松山英樹と笹生優花がメジャー初制覇! 稲見萌寧は日本勢初の五輪銀メダル――2021年の日本ゴルフ5大ニュース

山西英希

2021.12.31

傑出した活躍を見せた笹生(左)、松山(中央)、稲見(右)。今年も日本ゴルフ界は数多くの話題に彩られた。(C)Getty Images

傑出した活躍を見せた笹生(左)、松山(中央)、稲見(右)。今年も日本ゴルフ界は数多くの話題に彩られた。(C)Getty Images

 2021年もあと少しで終わる。今年も日本ゴルフ界はさまざまなニュースが飛び交ったが、今回はそのなかから強く印象に残った“5大トピック”を選出した。日本ゴルファーたちの見事な活躍に想いを馳せつつ、この1年間を振り返りたい。

【PHOTO】悲願のメジャー初制覇! 松山英樹、日本中に感動を呼んだ「マスターズ」の激闘を厳選フォトで一挙お届け!

◆松山英樹のマスターズ制覇

 2021年のニュースというよりも、過去を含めて日本ゴルフ界最大のニュースと言えるのが、「松山英樹のマスターズ制覇」だろう。

 何しろこれまで数多くの日本選手が挑戦しては、ことごとく砕け散ってきた男子のメジャー競技で、ついにその壁を乗り越えて頂点に立ったのだ。後々まで語り継がれる偉業を達成したのは間違いない。しかも、メジャーのなかでも圧倒的な飛距離と正確なアイアンショット、繊細なパッティングを求められるマスターズでの優勝だけに価値がある。

 実際、国内での反響も大きく、テレビのワイドショーでは松山の特集を組み、スポーツ紙は一面を飾り、出版社からは優勝記念号が何冊も発売されたほどだ。松山はまだ29歳と若く、日本選手の呪縛を解いたのだから、メジャー1勝とは言わず、グランドスラムを目指してメジャーでの優勝回数をどんどん増やしてほしいものだ。
 

◆笹生優花の全米女子オープン制覇

 6月に届いた「笹生優花の全米女子オープン制覇」もホットなニュースだった。しかも、プレーオフの相手が畑岡奈紗である。

 どちらが勝っても同大会を日本選手が制するのは初めてだったが、女子メジャーのなかで最高峰とも言える大会であり、この2人が首位タイで終えたこと自体が快挙だろう。岡本綾子や小林浩美、そして昨年の渋野日向子らが優勝まであと一歩のところで手が届かなかった悔しさを一気に晴らしてくれた。
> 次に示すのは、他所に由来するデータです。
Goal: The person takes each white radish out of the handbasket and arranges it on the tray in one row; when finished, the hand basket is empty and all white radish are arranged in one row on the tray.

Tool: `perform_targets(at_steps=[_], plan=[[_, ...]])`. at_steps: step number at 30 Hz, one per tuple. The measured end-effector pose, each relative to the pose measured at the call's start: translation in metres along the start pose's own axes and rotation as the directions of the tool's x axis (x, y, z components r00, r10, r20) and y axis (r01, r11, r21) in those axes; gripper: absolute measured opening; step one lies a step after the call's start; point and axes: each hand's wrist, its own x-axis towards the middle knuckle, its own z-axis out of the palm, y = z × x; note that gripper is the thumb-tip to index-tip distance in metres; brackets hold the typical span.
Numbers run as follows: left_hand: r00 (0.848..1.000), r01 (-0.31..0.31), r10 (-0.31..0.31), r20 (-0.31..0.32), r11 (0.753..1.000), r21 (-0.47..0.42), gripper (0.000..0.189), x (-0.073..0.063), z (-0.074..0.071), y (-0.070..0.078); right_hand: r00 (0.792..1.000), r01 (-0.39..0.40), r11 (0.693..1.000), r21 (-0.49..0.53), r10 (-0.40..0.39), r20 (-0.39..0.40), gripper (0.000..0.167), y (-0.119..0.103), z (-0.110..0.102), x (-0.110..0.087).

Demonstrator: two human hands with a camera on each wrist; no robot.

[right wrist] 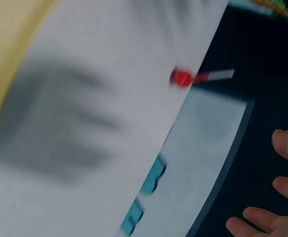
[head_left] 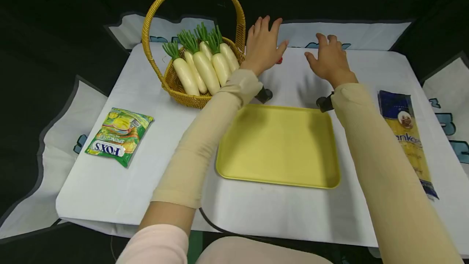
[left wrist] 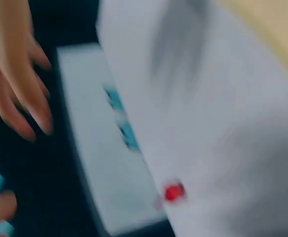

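Note:
My left hand (head_left: 264, 48) is in the air beside the right rim of a wicker basket (head_left: 188, 100), fingers spread and holding nothing. Several white radishes (head_left: 207, 72) with green tops lie in that basket. Over the far part of the table my right hand (head_left: 327, 60) hovers with loosely bent fingers, also holding nothing. A yellow tray (head_left: 278, 146) lies flat between the two forearms. Partly behind the left thumb is a small red thing (head_left: 279, 60); the right wrist view shows this red thing (right wrist: 183, 77) at the table's edge, its kind unclear.
A green FOX'S candy bag (head_left: 119, 133) lies at the table's left. On the right is a blue and yellow pankoo packet (head_left: 406, 133), partly covered by the right sleeve. A black cable (head_left: 216, 227) runs along the near edge of the white table (head_left: 146, 190).

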Motion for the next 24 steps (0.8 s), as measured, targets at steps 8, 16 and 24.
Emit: perform_targets(at_steps=[8, 16, 24], plan=[[0.940, 0.100, -0.201, -0.276, 0.935, -0.339, 0.062, -0.094, 0.005, -0.050, 0.994, 0.108, 0.985, 0.132, -0.106, -0.021, 0.062, -0.033, 0.021, -0.008], [0.741, 0.284, -0.534, -0.406, 0.798, -0.532, 0.083, -0.162, 0.037, -0.121, 0.963, 0.255, 0.929, 0.269, -0.268, 0.012, 0.061, -0.067, 0.040, -0.019], [0.727, 0.369, -0.654, -0.208, 0.628, -0.685, 0.093, -0.176, 0.062, -0.129, 0.899, 0.420, 0.768, 0.483, -0.425, -0.106, 0.058, -0.106, 0.068, -0.036]])
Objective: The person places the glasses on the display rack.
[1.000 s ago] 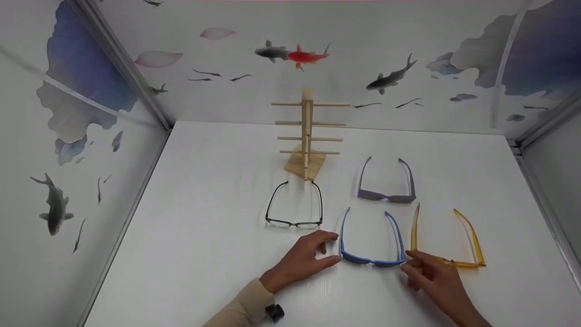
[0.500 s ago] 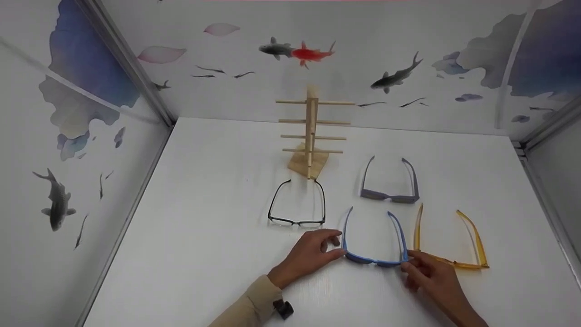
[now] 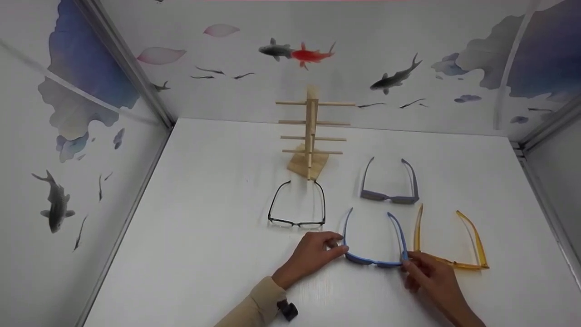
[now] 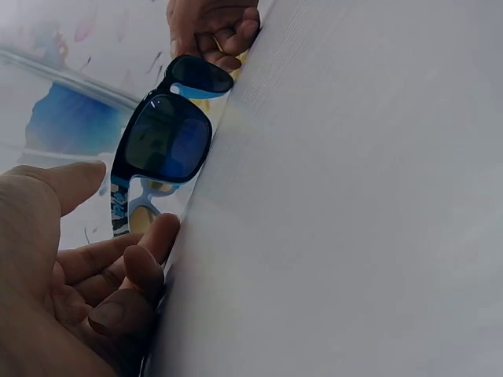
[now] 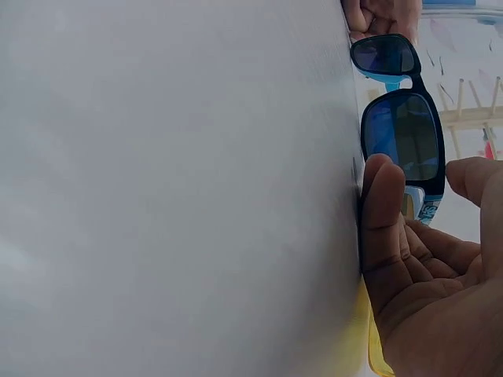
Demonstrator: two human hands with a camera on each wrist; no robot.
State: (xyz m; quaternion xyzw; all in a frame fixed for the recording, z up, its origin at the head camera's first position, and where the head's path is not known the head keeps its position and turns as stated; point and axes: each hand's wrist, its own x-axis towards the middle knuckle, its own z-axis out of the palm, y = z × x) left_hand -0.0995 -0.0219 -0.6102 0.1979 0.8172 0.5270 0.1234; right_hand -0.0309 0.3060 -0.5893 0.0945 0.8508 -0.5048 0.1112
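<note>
Blue sunglasses rest on the white worktop, between the left-hand grip and the right-hand grip. The left is released, thumb and fingers apart at one temple; whether the right grasps the opposite hinge I cannot tell, contact being unclear. In the right wrist view a finger covers part of a lens. The right hand also hides one corner of the yellow glasses; the beige sleeve is cut off below. The wooden stand blurs at its top against the pale back wall, which bears printed fish. Grey sunglasses and black-framed glasses lie farther back.
</note>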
 19歳と351日だった笹生は大会最年少での優勝記録を塗り替え、樋口久子、渋野に続く日本選手として3人目の女子メジャー覇者となった。22年からは本格的に米女子ツアー参戦となるが、松山同様にメジャーでの優勝回数を伸ばしてくれることを願いたい。

◆稲見萌寧の東京五輪銀メダル獲得

 優勝こそならなかったが、それに近い感動を与えたのが、「稲見萌寧の東京五輪銀メダル獲得」だろう。先に行なわれた男子の競技では松山が惜しくもメダルを逃していただけに、稲見にかかる期待も大きかった。
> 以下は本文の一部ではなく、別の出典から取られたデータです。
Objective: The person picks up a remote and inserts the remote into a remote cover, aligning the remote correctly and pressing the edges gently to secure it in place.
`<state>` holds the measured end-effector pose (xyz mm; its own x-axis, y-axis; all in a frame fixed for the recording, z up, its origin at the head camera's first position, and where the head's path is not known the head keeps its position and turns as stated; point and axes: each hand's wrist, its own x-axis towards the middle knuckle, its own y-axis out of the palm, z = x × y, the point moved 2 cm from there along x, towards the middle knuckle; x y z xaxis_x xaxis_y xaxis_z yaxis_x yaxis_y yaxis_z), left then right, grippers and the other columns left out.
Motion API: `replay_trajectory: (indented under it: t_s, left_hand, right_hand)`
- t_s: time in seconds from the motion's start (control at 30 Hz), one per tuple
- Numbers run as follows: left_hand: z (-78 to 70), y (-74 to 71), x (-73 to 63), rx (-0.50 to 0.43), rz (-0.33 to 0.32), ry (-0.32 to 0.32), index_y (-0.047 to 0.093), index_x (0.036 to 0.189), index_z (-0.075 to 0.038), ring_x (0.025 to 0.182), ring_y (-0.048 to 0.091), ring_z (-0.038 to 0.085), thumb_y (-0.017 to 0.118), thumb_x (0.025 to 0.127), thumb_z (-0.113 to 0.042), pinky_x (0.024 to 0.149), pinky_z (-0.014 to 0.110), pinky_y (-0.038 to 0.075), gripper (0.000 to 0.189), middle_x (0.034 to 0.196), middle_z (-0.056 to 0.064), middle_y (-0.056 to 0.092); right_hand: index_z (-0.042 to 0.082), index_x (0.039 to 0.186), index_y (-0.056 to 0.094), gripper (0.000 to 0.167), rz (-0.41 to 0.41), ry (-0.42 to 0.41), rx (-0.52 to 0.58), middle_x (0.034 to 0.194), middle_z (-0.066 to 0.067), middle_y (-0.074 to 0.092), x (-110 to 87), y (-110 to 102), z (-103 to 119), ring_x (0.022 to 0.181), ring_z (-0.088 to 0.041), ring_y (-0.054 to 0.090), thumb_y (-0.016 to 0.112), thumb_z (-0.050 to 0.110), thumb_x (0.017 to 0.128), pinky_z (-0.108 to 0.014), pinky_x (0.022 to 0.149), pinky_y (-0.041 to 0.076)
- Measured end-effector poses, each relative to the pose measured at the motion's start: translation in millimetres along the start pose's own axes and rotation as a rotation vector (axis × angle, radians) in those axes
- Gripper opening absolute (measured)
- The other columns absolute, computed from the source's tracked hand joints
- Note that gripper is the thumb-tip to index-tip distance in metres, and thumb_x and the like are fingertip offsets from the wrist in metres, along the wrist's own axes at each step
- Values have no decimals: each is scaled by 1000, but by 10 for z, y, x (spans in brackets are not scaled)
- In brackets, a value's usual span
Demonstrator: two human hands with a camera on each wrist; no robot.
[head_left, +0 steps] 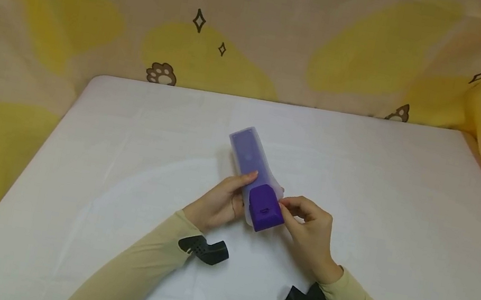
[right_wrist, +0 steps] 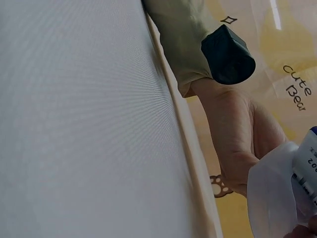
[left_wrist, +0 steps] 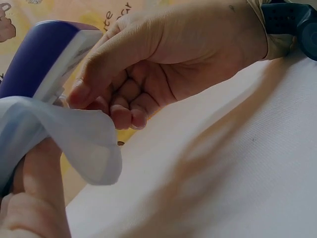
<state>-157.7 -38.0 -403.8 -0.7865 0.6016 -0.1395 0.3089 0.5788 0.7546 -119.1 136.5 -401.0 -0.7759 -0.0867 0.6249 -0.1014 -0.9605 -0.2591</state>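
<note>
A long purple device [head_left: 265,209] with a white underside sits partly inside a soft translucent sleeve [head_left: 247,150]; its purple end with a small slot sticks out on the near side. My left hand [head_left: 224,202] holds the sleeved body, thumb laid over the top and fingers beneath. At the exposed end, my right hand [head_left: 310,229] pinches the device's right edge between thumb and fingertips. In the left wrist view a loose flap of the sleeve [left_wrist: 96,144] hangs below those fingertips. Printed text shows on the white underside [right_wrist: 309,158] in the right wrist view.
A white tabletop [head_left: 122,161] lies under both hands. Behind it hangs a yellow and beige patterned cloth [head_left: 262,25]. Each wrist wears a black camera, one on the left [head_left: 205,250] and one on the right [head_left: 308,298].
</note>
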Motion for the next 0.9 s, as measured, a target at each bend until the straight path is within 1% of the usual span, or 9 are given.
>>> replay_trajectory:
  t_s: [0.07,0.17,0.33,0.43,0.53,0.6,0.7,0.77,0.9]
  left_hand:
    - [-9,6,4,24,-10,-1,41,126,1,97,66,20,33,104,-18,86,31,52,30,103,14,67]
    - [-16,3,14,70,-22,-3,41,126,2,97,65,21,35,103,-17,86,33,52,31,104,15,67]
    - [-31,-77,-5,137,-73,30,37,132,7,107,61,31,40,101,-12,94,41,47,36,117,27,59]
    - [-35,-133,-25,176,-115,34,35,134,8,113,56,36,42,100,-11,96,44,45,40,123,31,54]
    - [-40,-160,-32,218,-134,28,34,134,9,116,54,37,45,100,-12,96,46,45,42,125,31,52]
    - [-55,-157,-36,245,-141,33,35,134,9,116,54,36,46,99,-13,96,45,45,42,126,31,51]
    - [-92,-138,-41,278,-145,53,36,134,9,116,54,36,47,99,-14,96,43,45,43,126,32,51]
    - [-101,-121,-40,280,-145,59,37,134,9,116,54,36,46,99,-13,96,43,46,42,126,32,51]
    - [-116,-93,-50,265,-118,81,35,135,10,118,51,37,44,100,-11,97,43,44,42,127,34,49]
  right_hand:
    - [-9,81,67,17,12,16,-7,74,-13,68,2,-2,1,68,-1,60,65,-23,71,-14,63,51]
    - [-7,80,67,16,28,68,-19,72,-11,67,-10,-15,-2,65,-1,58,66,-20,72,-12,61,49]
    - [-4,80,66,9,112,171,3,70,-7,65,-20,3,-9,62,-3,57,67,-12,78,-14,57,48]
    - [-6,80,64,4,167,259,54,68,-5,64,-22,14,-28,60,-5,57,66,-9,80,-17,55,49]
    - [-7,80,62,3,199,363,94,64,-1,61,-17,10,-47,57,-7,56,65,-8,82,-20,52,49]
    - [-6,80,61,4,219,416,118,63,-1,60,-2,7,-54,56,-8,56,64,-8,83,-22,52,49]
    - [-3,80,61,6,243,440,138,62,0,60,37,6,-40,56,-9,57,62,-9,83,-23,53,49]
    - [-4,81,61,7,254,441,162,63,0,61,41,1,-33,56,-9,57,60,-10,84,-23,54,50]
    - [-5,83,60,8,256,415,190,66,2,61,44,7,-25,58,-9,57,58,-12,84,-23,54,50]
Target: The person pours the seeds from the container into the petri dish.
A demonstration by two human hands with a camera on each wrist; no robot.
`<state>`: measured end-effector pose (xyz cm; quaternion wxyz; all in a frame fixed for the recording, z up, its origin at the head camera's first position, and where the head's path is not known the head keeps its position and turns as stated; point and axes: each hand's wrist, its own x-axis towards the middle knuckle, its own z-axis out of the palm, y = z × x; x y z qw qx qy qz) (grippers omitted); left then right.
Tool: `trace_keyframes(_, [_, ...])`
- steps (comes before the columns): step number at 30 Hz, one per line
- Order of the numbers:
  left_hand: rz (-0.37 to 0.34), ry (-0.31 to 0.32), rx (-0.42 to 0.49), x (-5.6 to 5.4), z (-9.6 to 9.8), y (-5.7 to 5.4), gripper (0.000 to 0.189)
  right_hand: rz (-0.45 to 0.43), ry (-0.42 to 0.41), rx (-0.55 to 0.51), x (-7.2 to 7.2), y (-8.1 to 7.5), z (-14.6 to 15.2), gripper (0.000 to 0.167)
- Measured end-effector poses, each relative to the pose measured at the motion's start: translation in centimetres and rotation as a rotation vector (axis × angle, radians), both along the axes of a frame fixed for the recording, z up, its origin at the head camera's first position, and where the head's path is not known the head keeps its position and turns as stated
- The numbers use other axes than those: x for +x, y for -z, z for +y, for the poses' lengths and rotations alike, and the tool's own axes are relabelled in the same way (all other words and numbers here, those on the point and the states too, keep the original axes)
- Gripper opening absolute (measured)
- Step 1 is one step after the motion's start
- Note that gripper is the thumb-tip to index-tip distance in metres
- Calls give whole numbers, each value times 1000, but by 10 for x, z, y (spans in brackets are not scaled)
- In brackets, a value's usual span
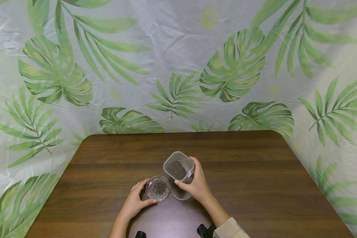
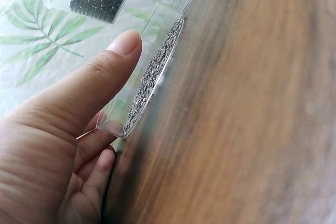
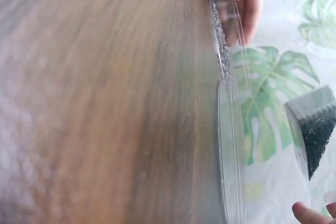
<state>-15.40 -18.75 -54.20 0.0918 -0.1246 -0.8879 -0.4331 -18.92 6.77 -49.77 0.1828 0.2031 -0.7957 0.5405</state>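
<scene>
My left hand grips a clear round petri dish at its left side, thumb at the front and fingers behind. Small dark grains cover the dish's bottom. It stands on the tabletop, as the left wrist view shows from the side. With thumb and fingers on opposite sides, my right hand holds a clear square plastic container. More dark grains are heaped in one part of this raised, tilted container. Below it, a second clear round dish touches or nearly touches the first.
Brown wood-grain table with rounded far corners lies under everything. A pale cloth with green leaf prints hangs behind and around it. Dark devices show near both wrists at the bottom edge of the head view.
</scene>
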Motion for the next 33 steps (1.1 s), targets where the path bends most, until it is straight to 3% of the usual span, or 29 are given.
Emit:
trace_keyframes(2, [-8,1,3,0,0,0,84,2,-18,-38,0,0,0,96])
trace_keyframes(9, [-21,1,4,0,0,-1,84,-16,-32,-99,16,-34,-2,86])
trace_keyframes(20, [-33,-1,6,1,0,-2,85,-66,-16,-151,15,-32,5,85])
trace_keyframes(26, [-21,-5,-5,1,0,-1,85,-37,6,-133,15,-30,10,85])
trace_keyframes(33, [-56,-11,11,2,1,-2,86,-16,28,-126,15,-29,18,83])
 最終日は17番ホールを終了した時点でトップに並ぶなど、その期待に応えた稲見。金メダルこそ世界ランキング1位のネリー・コルダ(アメリカ)に譲ったが、米ツアー16勝のリディア・コ(ニュージーランド)との銀メダルをかけたプレーオフを制し、日本人初のメダリストに輝いた。

 それを讃えるかのように、テレビの平均視聴率も16.4%と高い数値を記録。男子はさらに上をいく20.7%を記録したが、五輪を通してゴルフに対する注目度が上がった証だと言えるだろう。